### TASK GOAL
Return, unaltered, every line from the beginning of the material below up to and including the one with "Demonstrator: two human".

### DATA EXTRACT
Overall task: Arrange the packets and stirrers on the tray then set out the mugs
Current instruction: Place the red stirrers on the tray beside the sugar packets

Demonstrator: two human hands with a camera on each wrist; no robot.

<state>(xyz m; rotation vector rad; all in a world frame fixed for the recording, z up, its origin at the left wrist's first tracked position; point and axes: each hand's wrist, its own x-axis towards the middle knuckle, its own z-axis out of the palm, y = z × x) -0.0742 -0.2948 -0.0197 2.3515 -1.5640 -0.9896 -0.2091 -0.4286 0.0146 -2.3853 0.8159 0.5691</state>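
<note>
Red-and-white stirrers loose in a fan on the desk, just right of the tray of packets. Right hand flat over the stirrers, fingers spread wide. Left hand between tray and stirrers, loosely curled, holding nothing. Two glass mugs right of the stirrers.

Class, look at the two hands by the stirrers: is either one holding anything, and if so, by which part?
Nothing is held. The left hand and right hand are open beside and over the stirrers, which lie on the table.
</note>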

### EXERCISE RESPONSE
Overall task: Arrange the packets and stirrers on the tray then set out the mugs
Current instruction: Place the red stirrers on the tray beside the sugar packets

Demonstrator: two human hands with a camera on each wrist; no robot.

This exercise is now complete.